第10話:煌めく生誕祭と、月下の誓いのキス
アラカルト公爵邸の巨大な大広間は、これまでにないほどの熱気に包まれていた。
壁一面に飾られた最高級の魔導具のライトが七色に煌めき、天井からは光の粒子が雪のように美しく舞い散っている。国王陛下をはじめ、他国の王族や名だたる大貴族たちがズラリと顔を揃える中、会場の視線はただ一人に注がれていた。
「……わぁ」
姿見に映る自分の姿を見て、私は思わず息を呑んだ。
お母様が王都中の生地を買い占め、一流の仕立て屋が徹夜で作り上げたドレスは、夜空の星屑を散りばめたような深い純白のシルク。三つ子のメイドたちが総出で整えてくれた黒髪には、お父様が用意した国宝級のダイヤのティアラが輝いている。
前世ではヨレヨレのスーツを着て終電に追われていた私が、今、世界で一番幸せなお姫様としてここに立っている。
「ユキ、本当に、本当に綺麗だ……! 我が娘ながら、女神様が舞い降りたかと思ったよ!」
「まぁダリオスったら泣かないの。ユキ、今日から貴方は大人の仲間入りね。世界一幸せになってちょうだい」
涙ぐむお父様と、優しく微笑むお母様に両手を引かれ、私は大歓声が響き渡るパーティー会場へと一歩を踏み出した。
◇◇◇
贅を尽くした宴は大盛況のまま更けていき、夜も更けた頃。
私は殿下との「特別な約束」を果たすため、賑やかな会場をそっと抜け出し、月の光が降り注ぐ静かな空中庭園へと足を運んだ。
冷たい夜風が火照った肌に心地いい。
手すりに寄りかかり、星空を見上げていると――背後から、懐かしい温もりと、衣擦れの音が近づいてきた。
「待たせたな、ユキ。……あの大広間で、他の男たちの視線を一心に浴びるお前を見ていて、本当に気が狂いそうだった」
「ギルバート殿下……!」
振り返ると、そこには息を呑むほど美しい正装に身を包んだ殿下が立っていた。
いつもより少し焦燥を孕んだ力強い腕で、殿下は私の細い腰を引き寄せ、壊れ物を扱うようにきつく抱きしめる。
「で、殿下……お洋服がシワになっちゃいます……っ」
「構わない。……それよりもユキ、二十歳の誕生日、本当におめでとう。こちらの世界に、俺の目の前に現れてくれて、本当にありがとう」
殿下の手が私の頬を優しく包み込み、その綺麗な右目が真っ直ぐに私を射抜く。その瞳の奥にあるのは、狂おしいほどの独占欲と、溢れんばかりの深い愛情。

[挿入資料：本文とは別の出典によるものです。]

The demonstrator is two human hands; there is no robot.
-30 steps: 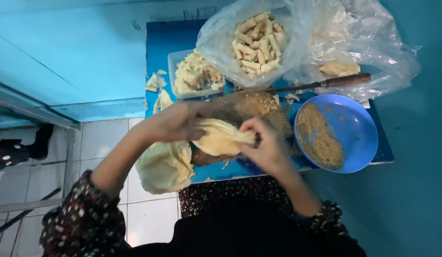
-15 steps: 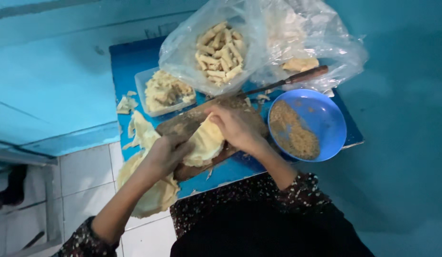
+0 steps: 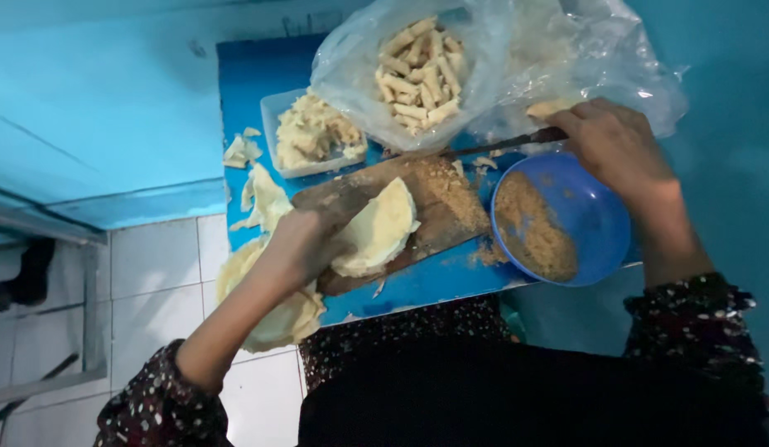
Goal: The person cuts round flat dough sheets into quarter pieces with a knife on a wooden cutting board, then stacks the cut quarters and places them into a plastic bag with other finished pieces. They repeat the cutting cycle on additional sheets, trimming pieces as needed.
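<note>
While the left hand (image 3: 306, 244) presses flat and open on a folded dough sheet (image 3: 376, 230) atop the wooden board (image 3: 438, 207), the right hand (image 3: 616, 149) grips a knife (image 3: 504, 145) above the blue bowl (image 3: 591, 219).

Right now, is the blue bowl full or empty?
Partly full. The blue bowl holds brown crumbs heaped on its left side, while the right side shows bare blue.

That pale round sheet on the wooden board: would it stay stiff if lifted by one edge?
Probably not. The pale sheet looks thin and lies folded on the wooden board, so it would likely droop. It may tear easily: ragged scraps lie nearby. The left hand rests on it, suggesting it is light.
</note>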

「俺からお前への、成人のお祝いだ。受け取ってくれるか?」
殿下がそっと差し出したのは、妖しくも美しい黄金の輝きを放つ、一対のペアリングだった。
「これは……『誓約の指輪』。俺の魔力とお前の魔力を結びつけ、生涯の愛を誓うものだ。ユキ、俺の王妃になってほしい。お前のこれからの人生、一分一秒、すべての愛を俺に捧げてくれ」
「殿下……っ」
あまりにも情熱的なプロポーズに、胸の奥が甘く疼き、目からポロポロと涙が溢れ出す。
前世では誰からも必要とされず、孤独の中で死んでいった私が、今、こんなにも求められ、愛されている。
「はい……! 喜んで、あなたの隣にいます……!」
私がそう答えた瞬間、殿下は愛おしさが爆発したように私の涙を指で拭い、そのままゆっくりと顔を近づけてきた。
そっと重なる、温かくて、少し震える唇。
それは、お互いの孤独を埋め尽くすような、深く、情熱的な誓いのキスだった。
月の光に照らされながら、私たちは何度も、何度も唇を重ね合う。
トクトクと速くなるお互いの鼓動を感じながら、私はこの世界で、殿下と共に永遠の幸せを歩んでいくことを、強く心に誓ったのだった。